# Seattle AirBnB dataset analysis

Seattle is a wonderful to visit, and AirBnB is a wonderful way to find a place to stay while visiting any place. Let's see what kind of insight I can gather for my next trip to Seattle from AirBnB's Seattle data.


## Procedures

* Explore the dataset
* Pose a few questions
* Clean the data to get ready for analysis
* Analyze the data to answer the questions
* Present graphics where needed

In [1]:
# import relevant packages
import os
import numpy as np 
import pandas as pd
import matplotlib.pyplot as plt
import matplotlib.ticker as plticker
import seaborn as sns #unused
from sklearn.linear_model import LinearRegression
from sklearn.ensemble import RandomForestRegressor
from sklearn.model_selection import train_test_split
from sklearn.metrics import r2_score, mean_squared_error

#set up data path
#this is currently the path to access the data on kaggle, modify as needed
for dirname, _, filenames in os.walk('/kaggle/input'):
    for filename in filenames:
        print(os.path.join(dirname, filename))


In [2]:
#read in data
list_df=pd.read_csv('/kaggle/input/seattle/listings.csv')
review_df=pd.read_csv('/kaggle/input/seattle/reviews.csv')
date_df=pd.read_csv('/kaggle/input/seattle/calendar.csv')


### Explore Dataframes

First check the listings dataframe

In [3]:
print(list_df.shape)
list_df.head()

The listing dataset has 92 columns that describe 3818 property listings

In [4]:
#what variables can we play with
list_df.columns

In [5]:
#quick summary of data
list_df.describe()

In [6]:
#get an understanding of categorical and numerical data columns
list_df.select_dtypes('number').columns

In [7]:
list_df.describe(include='object')

Next, check the dataframe containing reviews

In [8]:
print(review_df.shape)
review_df.head()

almost 85000 comments on the listings in the previous dataset

In [9]:
review_df.describe(include='object')

Third, review the calendar dataframe

In [10]:
print(date_df.shape)
date_df.head()

In [11]:
date_df.describe(include='object')

In [12]:
print('first date in the dataset is '+date_df['date'].min()+' and last date is '+date_df['date'].max())

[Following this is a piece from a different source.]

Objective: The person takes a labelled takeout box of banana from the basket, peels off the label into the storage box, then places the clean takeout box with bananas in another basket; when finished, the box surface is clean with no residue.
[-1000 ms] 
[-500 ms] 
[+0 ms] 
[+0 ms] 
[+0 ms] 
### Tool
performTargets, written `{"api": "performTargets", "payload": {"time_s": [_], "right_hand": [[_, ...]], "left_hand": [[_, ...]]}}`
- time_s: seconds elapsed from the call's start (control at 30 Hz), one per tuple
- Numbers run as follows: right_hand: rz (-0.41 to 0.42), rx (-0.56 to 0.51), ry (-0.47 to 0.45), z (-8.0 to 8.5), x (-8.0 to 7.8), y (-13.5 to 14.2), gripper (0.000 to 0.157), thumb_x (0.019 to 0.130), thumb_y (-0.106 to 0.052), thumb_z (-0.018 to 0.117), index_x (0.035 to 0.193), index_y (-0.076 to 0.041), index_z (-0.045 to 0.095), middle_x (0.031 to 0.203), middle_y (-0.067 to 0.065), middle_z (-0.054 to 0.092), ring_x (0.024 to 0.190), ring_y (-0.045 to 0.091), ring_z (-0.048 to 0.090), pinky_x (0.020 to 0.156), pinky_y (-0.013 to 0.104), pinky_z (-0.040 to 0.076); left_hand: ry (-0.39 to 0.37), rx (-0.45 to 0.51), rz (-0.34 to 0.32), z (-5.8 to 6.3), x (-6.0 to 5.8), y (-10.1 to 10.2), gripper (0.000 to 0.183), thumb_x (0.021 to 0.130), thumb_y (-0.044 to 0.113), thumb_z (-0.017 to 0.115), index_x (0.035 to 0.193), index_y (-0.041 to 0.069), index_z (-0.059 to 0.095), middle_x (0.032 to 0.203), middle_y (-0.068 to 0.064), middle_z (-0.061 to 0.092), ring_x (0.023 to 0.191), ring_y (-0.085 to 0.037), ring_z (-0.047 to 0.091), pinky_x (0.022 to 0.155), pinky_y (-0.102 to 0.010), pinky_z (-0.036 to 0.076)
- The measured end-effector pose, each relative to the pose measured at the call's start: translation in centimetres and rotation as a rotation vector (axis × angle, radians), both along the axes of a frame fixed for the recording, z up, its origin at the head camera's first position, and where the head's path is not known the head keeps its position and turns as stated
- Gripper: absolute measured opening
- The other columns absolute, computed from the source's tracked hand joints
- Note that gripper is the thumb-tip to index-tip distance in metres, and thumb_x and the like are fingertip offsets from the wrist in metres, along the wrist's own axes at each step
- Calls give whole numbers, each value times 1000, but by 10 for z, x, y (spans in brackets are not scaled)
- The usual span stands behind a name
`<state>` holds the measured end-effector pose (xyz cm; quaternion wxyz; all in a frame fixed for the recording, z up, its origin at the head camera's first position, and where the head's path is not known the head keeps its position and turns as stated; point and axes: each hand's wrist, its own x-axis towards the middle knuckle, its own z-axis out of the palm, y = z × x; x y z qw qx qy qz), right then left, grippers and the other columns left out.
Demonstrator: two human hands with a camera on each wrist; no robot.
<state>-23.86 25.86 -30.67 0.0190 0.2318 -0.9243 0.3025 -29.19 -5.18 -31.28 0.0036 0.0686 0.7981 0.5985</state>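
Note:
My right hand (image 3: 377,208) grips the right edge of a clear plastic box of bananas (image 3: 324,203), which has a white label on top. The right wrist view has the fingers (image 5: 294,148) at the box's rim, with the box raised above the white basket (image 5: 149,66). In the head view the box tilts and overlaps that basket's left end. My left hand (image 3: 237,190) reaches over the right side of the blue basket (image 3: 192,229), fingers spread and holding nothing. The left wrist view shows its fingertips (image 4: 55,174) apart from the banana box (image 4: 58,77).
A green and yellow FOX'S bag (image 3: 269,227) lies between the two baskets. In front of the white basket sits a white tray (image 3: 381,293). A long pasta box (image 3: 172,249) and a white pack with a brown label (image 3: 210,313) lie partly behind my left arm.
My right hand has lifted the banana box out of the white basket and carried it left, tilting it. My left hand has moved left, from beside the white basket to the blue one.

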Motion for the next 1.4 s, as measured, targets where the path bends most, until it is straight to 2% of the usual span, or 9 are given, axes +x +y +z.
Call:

The calendar dataset contains when the properties are available and their pricing. Some prices are missing. They appear to be if the unit is unavailable Available is boolean but uses t,f instead. It looks like all of the data ares from one year, roughly the year of 2016

## What Problems am I interested in?
Based on my EDA, there are 3 questions that would be useful or interesting to me for my next trip to Seattle
1. What is the cheapest time to lodge in Seattle?
2. Where is the cheapest area to stay?
3. What are the features that most impact rental price?

Before answering the questions, the datasets have to be cleaned-up first

## Data Cleaning

First clean the listing dataframe

In [13]:
#which columns are not missing data
len(list_df.columns[list_df.isnull().sum()==0])

In [14]:
#how much data is missing per column
list_df[list_df.columns[list_df.isnull().sum()>0]].isnull().mean().sort_values()

Around 10 columns should be dropped due to too much missing data

Also, there is no missing data for price, our target variable


For finding the cheapest areas, I will need to group the data by neighbourhoods. Let's check if there is enough data for each neighbourhood

In [15]:
list_df['neighbourhood_cleansed'].value_counts().hist(bins=40)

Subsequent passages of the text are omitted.